Polyurethane condoms (male and female) have recently
become available. These have the benefits of not
containing latex allergens, being stronger than
the conventional condoms, and having better heat
transmission. They are more expensive. (Frezieres
et al 1999)
Intra-Uterine Devices (IUD)
The IUD is a plastic and copper device placed
in the uterus. It prevents the fertilised ovum
embedding in the uterus. It is about 98% effective,
but can cause heavier and longer periods and cramping.
There is also an increased risk of infection in
the uterus and tubes, which could lead to infertility.
For this mason some doctors are reluctant to insert
IUDs, particularly in women who have not had children
yet. Its advantages are that it is effective immediately
and can remain in place for 5 to 8 years.
Diaphragms
These are made out of a soft, flexible rubber.

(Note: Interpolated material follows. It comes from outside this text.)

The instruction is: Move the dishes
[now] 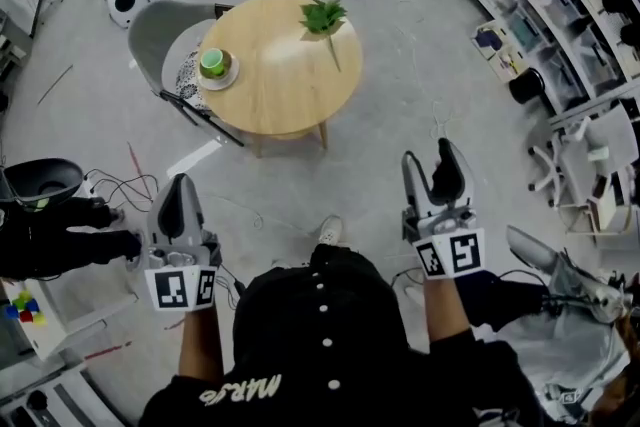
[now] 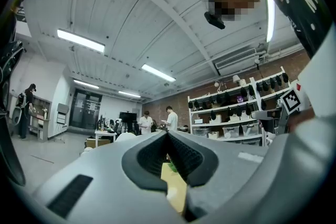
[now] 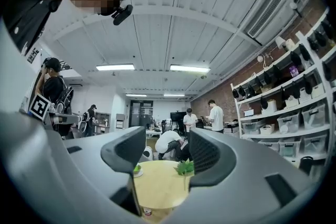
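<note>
While L gripper [image 1: 180, 185] is closed, R gripper [image 1: 430, 163] gapes; prob cup [image 1: 213, 62] ahead

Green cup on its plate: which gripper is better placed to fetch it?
Left, probably: the green cup sits at the table's left edge, ahead of the left gripper. It is shut and must open; the right gripper is open but farther across.

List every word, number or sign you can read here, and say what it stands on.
"MAR…", upside down, on the black top; its end is unclear.
Markers on the left gripper and right gripper: square patterns, no letters.
Shelf bins: any labels are too small to read.
</note>
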The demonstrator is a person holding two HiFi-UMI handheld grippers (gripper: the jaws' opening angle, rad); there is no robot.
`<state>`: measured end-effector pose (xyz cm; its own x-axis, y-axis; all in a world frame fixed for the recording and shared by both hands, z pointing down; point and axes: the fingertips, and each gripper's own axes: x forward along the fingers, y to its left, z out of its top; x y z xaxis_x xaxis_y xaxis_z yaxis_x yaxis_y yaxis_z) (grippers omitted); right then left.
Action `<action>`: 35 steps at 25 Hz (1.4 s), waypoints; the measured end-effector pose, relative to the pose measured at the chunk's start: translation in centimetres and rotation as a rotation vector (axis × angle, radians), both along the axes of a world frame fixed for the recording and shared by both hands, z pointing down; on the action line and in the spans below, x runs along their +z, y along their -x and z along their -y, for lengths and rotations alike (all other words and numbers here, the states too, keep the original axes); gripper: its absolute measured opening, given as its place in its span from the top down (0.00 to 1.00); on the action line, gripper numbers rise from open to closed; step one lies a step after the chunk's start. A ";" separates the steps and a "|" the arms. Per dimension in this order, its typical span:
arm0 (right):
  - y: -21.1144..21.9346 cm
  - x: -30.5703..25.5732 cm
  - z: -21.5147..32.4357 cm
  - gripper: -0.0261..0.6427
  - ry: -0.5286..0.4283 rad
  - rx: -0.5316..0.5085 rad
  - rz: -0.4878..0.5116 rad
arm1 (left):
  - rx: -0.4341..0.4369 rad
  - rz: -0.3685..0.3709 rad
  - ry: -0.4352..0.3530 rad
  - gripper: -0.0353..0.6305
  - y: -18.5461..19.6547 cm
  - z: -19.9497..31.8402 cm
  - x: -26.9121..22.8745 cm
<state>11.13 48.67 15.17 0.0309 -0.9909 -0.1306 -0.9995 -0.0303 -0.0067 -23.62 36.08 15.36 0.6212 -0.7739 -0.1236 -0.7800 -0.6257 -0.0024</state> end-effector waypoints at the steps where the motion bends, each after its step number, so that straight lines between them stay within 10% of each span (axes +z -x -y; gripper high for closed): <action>1: -0.7 0.1 0.4 0.59 0.001 0.001 -0.002 | -0.011 0.001 0.001 0.94 -0.4 0.3 0.0; 19: -9.4 1.2 7.1 0.62 0.015 -0.051 0.012 | -0.114 0.003 -0.003 0.94 -7.3 3.8 0.0; 35: -12.2 -0.1 22.7 0.64 0.021 -0.004 0.008 | -0.114 -0.021 -0.029 0.94 -8.8 20.9 -1.0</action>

The diaphragm is placed inside the vagina to cover
the cervix, thus preventing sperm from entering
the uterus. It is advisable to use a spermicidal
cream or jelly with it. They come in different
sizes and must be fitted by a trained doctor or
nurse. Your diaphragm will also need to be refitted
if you lose or gain 3kg or more in weight or have
a baby. A diaphragm can be fitted about six weeks
after birth and is 92-96% effective if used with
a spermicide. It is washed and reused and lasts
for about 1-2 years.
The advantage of a diaphragm is you only need
to use it when having sex. It can also be used
when you are having your period. The disadvantage
is that you have to put it in before sex and leave
it in for six hours afterwards. Some women find
insertion and removal difficult, while a few people
are allergic to rubber. Others, either for cultural
or personal reasons, don't like the fact that
they have to touch their genitals to insert it.
(Ballagh et al 1994)
Breastfeeding
Breastfeeding as contraception can be up to 98%
effective and is probably the most commonly used
method worldwide to space children. It works by
keeping levels of the hormone prolactin high,
which prevents women ovulating. For it to be effective
you need to exclusively breastfeed for six months,
and at regular intervals throughout the day and
night (around every four hours). The baby must
have no other food or drinks, and menstrual periods
must not have returned.
Women not wanting to get pregnant again under
any circumstance will also need to use an additional
form of birth control as a safeguard. (Bonnar
et al 1999)
Sterilization
In 2001, 9% of women and 11% of men opted for
a sterilisation procedure. For women, sterilisation
means cutting the fallopian tubes or using clips
to block them. This prevents the ovum passing
through the fallopian tube and being fertilised.
It is over 99%, effective. The decision for sterilisation
shouldn't be taken lightly, and young women with
years of childbearing potential will find doctors
reluctant to perform it.
Male sterilisation involves cutting the Vas deferens,
the tube that carries the sperm from the testicles
to the penis. It involves a local anaesthetic
and a small operation. Two negative specimens
are required before it is considered effective.
This can take as long as eight weeks after the
surgery. Vasectomy has an effectiveness of over
99%.
Successful reversal of male and female sterilisation
is low and should be carefully considered. Sterilisation
techniques are improving all the time to be less
invasive. (Feldblum & Joanis 1994)
Natural fertility methods
Rhythm, Billings, Mucous, Ovulation and Temperature
are names for methods women use to tell when they
are most fertile. These methods are harder to
use if you have irregular periods, but women of
some cultural and religious backgrounds prefer
them. They take practice, close monitoring and
a good knowledge of your body, so make sure you
get adequate information before embarking on them.